What needs to be done »
Repeat, line for line, the entries below from the first line to the line containing "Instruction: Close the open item", counting both ends.

[Records from a data source]
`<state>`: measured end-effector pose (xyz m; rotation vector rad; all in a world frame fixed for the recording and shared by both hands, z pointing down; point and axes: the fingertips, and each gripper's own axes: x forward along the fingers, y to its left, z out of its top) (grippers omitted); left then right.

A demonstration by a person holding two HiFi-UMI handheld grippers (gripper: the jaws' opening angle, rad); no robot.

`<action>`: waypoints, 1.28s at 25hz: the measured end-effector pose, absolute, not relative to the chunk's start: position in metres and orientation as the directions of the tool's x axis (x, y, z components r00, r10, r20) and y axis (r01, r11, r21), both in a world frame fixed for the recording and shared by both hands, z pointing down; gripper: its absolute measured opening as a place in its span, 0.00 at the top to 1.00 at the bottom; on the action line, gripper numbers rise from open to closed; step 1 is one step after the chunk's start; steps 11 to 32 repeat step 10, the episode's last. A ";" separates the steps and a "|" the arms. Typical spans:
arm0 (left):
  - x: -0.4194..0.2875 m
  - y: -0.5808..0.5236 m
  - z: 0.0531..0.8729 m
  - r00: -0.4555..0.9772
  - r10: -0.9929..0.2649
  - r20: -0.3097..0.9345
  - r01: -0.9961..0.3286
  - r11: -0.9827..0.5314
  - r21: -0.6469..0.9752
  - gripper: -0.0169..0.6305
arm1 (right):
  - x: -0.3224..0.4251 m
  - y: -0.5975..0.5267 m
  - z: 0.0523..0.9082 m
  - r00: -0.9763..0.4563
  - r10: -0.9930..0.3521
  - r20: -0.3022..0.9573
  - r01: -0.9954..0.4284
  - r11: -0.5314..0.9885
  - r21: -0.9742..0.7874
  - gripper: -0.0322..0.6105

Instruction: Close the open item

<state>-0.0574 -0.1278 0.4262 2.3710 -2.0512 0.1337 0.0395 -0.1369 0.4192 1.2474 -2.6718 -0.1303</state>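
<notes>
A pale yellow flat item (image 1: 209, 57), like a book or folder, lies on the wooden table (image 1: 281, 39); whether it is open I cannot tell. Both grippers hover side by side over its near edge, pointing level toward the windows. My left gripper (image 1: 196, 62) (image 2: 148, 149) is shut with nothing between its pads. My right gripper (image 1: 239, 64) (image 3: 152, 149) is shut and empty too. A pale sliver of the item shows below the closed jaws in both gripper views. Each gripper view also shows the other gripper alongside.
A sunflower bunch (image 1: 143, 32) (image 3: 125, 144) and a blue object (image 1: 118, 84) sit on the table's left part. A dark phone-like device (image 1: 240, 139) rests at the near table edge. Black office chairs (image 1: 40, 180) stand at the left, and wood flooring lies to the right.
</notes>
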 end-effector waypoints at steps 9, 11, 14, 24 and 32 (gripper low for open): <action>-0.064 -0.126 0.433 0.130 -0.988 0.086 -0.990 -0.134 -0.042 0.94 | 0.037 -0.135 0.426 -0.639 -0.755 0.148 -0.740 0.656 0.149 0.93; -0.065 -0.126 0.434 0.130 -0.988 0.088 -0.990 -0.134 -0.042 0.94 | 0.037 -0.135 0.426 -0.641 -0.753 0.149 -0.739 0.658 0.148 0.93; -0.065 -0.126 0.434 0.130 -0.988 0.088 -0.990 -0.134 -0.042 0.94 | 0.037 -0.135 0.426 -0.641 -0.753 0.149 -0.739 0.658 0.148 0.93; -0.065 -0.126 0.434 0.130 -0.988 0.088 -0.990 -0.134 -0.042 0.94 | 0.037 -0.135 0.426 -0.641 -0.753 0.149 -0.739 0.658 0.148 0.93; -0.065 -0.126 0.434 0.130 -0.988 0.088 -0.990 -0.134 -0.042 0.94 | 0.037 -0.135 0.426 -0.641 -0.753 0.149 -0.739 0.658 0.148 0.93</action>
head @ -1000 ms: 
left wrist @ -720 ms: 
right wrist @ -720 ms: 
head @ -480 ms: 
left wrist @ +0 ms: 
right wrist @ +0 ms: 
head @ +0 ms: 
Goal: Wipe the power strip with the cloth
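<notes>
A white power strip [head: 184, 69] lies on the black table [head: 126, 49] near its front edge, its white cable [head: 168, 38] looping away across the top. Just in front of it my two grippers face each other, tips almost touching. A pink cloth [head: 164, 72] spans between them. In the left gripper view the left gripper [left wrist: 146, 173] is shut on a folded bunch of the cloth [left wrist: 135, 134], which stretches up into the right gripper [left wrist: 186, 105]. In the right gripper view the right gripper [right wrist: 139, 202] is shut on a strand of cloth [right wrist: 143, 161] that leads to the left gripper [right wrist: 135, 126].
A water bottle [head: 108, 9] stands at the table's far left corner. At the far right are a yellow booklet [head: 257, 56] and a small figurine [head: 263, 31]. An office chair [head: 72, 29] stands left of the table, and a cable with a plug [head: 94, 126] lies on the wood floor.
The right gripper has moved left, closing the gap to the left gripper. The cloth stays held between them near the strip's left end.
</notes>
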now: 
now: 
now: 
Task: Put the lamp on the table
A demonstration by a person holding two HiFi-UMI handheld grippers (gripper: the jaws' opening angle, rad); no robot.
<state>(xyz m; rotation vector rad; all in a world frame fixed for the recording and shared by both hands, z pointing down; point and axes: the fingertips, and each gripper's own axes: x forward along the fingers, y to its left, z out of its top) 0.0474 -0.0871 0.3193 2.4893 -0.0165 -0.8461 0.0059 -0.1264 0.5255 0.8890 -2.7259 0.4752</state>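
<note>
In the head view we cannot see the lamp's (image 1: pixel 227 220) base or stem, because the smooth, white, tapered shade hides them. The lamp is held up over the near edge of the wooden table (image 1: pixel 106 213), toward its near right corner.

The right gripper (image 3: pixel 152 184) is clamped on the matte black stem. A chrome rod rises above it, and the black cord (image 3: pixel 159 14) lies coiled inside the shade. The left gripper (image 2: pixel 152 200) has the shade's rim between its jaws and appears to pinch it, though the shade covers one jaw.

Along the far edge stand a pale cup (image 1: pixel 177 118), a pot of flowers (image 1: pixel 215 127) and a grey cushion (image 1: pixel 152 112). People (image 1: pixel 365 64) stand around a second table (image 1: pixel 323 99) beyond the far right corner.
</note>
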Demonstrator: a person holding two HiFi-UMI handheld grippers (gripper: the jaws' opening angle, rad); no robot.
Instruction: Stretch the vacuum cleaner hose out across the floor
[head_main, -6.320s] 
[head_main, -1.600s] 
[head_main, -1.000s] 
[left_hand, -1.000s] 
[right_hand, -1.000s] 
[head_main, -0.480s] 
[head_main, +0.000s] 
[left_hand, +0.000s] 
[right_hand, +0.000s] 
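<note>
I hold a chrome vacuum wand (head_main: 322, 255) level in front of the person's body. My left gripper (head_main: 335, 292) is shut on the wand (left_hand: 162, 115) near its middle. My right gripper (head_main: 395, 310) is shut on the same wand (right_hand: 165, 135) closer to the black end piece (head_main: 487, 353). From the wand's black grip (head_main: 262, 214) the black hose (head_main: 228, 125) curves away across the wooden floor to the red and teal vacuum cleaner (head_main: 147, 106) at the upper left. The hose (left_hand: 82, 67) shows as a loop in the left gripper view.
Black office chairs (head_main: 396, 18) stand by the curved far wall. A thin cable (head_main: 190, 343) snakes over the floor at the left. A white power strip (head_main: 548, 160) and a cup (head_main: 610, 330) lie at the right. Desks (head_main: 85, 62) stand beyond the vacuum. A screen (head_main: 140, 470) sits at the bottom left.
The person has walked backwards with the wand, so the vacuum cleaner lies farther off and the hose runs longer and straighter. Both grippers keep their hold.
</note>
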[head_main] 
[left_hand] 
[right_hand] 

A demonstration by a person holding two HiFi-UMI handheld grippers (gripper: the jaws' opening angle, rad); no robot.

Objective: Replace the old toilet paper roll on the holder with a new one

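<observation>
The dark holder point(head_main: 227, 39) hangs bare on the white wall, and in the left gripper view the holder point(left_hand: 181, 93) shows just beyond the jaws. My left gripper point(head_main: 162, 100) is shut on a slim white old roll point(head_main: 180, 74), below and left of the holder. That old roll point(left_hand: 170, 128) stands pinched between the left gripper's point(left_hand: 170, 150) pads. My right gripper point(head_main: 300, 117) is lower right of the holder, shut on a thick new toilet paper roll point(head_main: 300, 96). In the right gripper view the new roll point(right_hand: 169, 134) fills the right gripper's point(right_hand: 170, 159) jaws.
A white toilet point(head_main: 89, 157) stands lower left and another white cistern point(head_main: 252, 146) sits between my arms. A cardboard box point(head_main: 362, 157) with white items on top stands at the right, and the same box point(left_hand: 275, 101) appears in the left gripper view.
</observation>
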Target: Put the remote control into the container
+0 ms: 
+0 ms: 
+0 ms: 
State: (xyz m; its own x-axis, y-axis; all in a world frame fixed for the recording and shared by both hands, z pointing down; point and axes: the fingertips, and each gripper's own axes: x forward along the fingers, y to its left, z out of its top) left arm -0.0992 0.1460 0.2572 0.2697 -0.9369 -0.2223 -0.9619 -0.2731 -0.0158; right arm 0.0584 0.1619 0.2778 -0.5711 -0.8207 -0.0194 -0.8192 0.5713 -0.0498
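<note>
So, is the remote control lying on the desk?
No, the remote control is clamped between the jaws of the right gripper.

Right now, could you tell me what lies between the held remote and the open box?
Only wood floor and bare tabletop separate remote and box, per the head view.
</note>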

Task output »
`<state>`: measured end-effector pose (xyz m; rotation vector rad; all in a world frame fixed for the recording and shared by both hands, z pointing down; point and axes: the fingertips, and each gripper's own axes: x forward along the fingers, y to its left, z out of its top) (grippers omitted); left then right.

A demonstration by a person holding two HiFi-UMI handheld grippers (gripper: the jaws' opening angle, rad); no robot.

`<action>`: waypoints, 1.28s at 25hz: the measured end-effector pose, absolute, not relative to the chunk's start: position in metres and orientation as the directions of the tool's x axis (x, y, z components r00, r10, r20) and y axis (r01, r11, r21), both in a world frame fixed for the recording and shared by both hands, z pointing down; gripper: its absolute measured opening as a place in its span, 0.00 at the top to 1.00 at the bottom; on the action line, gripper numbers rise from open to closed; step 1 is one step after the chunk's start; steps 11 to 32 repeat step 10, the episode's last. A ";" separates the steps and a "|" the arms. Typical spans:
arm0 (left):
  - x: -0.4194..0.2875 m
  - y: -0.5808..0.5236 m
  - z: 0.0531..0.8729 m
  - r00: -0.4555..0.9772
  - r10: -0.9929..0.2649
  - r20: -0.3097..0.9345
  - r01: -0.9961..0.3286
  - r11: -0.9827..0.5314
  - r21: -0.6469..0.9752
  - gripper: -0.0169..0.6305
arm1 (right):
  - x: -0.3224..0.4251 m
  - y: -0.5975..0.5267 m
  - z: 0.0523..0.9082 m
  - r00: -0.9763..0.4563
  - r10: -0.9930..0.3521
  - r20: -0.3022..0.9573
  - r01: -0.9954..0.4284
  - r11: -0.5314..0.9885
  - r21: -0.9742..0.7874
  - gripper: -0.0322..0.6105

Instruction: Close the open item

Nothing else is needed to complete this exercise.